Van Berkel hat mit diesem Sieg einen weiteren Schritt in Richtung beste Athletin an diesen Titelkämpfen gemacht. Die 20-jährige Zürcher Unterländer ist nun bereits bei fünf Goldmedaillen angelangt, zwei davon mit der Staffel. Zudem schwamm sie bereits ihren vierten Schweizer Rekord am diesjährigen Championat - jene beiden mit den Staffeln nicht eingerechnet.

Meichtry musste sich gestern nach vier Titelgewinnen (zwei mit der Staffel) erstmals geschlagen geben; in der Königsdisziplin 100 m Crawl wurde der in Berkeley, Kalifornien, lebende St. Galler mit 49,67 von Flori Lang (49,03) bezwungen. Meichtry war aber "absolut zufrieden" mit dem 2. Rang, da er sich derzeit voll im Training befinde. Rückenspezialist Lang, der am Vortag über 50 m Rücken mit der sechstbesten je erzielten Zeit weltweit brilliert hatte, stand bereits zum vierten Mal auf dem obersten Podest, zum dritten Mal in einem Einzelrennen. Zudem verbesserte der 26-jährige Zürcher die persönliche Bestzeit über 100 m Crawl um über eine Sekunde.

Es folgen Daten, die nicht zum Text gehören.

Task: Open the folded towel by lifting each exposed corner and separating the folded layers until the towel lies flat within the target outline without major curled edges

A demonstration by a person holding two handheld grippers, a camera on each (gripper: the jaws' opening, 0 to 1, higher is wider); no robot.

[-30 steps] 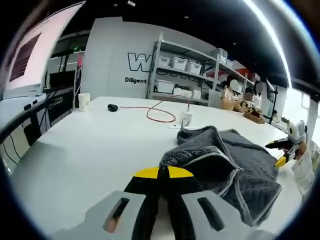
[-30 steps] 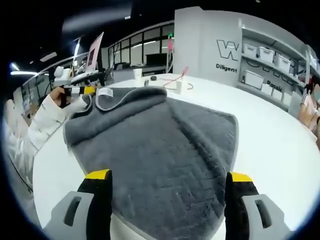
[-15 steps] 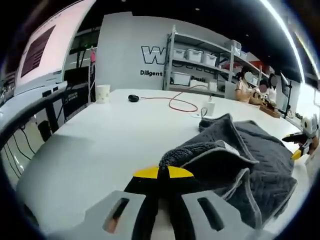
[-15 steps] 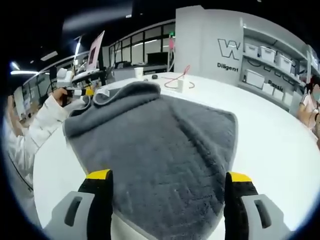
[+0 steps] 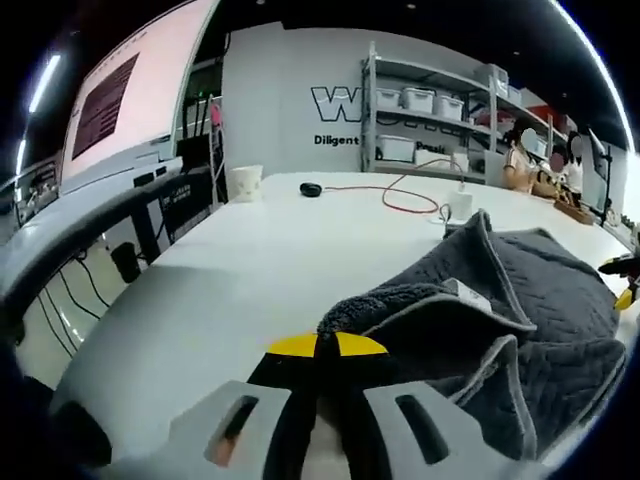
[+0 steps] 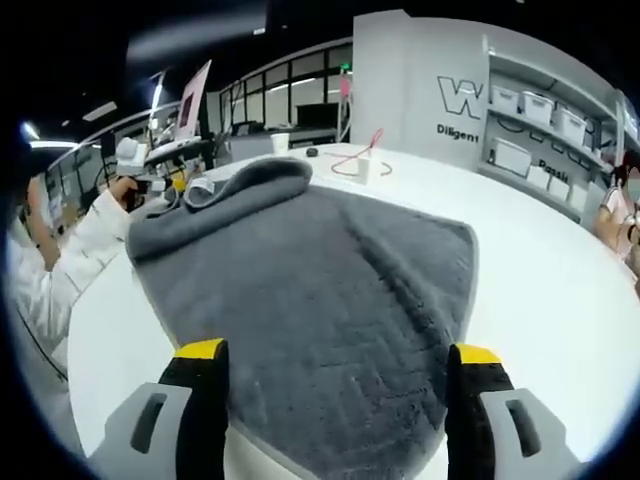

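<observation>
- Since a second ago the left gripper point(image 5: 318, 352) kept pulling the grey towel point(image 6: 330, 300) corner, jaws clamped on it, lower centre.
- Right gripper point(image 6: 335, 385) sat wide apart, towel filling mid-frame on the white table point(image 6: 540, 250).

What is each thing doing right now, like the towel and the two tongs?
towel: partly unfolded, one edge still rolled over and held up
left tongs: shut on a towel corner
right tongs: open, jaws either side of the towel's near edge
red cable: lying loose on the table
paper cup: standing upright
</observation>
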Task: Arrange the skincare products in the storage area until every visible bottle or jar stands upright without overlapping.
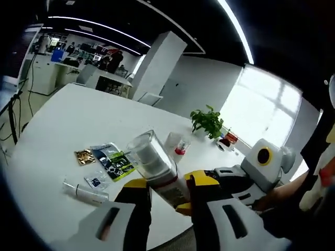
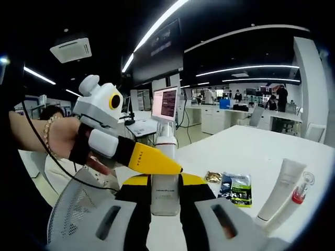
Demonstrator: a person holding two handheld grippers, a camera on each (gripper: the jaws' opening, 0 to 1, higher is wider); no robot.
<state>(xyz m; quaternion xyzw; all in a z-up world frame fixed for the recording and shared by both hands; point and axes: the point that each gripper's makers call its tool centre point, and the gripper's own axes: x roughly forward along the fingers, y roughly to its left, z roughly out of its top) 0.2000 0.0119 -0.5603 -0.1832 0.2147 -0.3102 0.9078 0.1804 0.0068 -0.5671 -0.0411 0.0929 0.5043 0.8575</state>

Als "Neue" lösten gestern Benjamin Le Maguet über 50 Brust sowie Swann Oberson über 800 m Crawl das WM-Ticket. Der 19-jährige Le Maguet von Vevey-Natation unterbot als Zweiter hinter Damien Courtois (28,05) mit 28,60 um vier Hundertstel den geforderten Wert. Die 22-jährige Genferin Oberson blieb bei ihrem souveränen Triumph um 65 Hundertstel darunter.

Von den noch nicht für die WM Qualifizierten schaffte auch der drittklassierte über 100 m Crawl, Gregory Widmer, die WM-Limite. Es ist aber noch nicht sicher, ob er an den Ende Juli beginnenden Titelkämpfen in Rom dabei ist, da er heute (Sonntag) noch seinen Staffelplatz verlieren kann; das Gleiche gilt für Aurelien Künzi, der am Vortag den geforderten WM-Wert realisiert hatte. So oder so steht fest, dass bislang acht Athleten und fünf Athletinnen die Reise nach Rom antreten werden.

Für den ersten Schweizer Rekord am dritten Tag sorgte Marina Ribi. Die Athletin des SC Schaffhausen schwamm im Vorlauf über 400 m Lagen 4:52,93 und verbesserte die zehn Jahre alte Marke von Andrea Gross um 1,90 Sekunden. Im Final war Ribi nochmals um 1,08 Sekunden schneller, allerdings wurde sie wegen Ziehens an der Bahnbegrenzungsleine disqualifiziert. Damit erbte die 16-jährige Annick van Westendorp mit 5:07,17 (!) die Goldmedaille und wurde erstmals Schweizer Meisterin.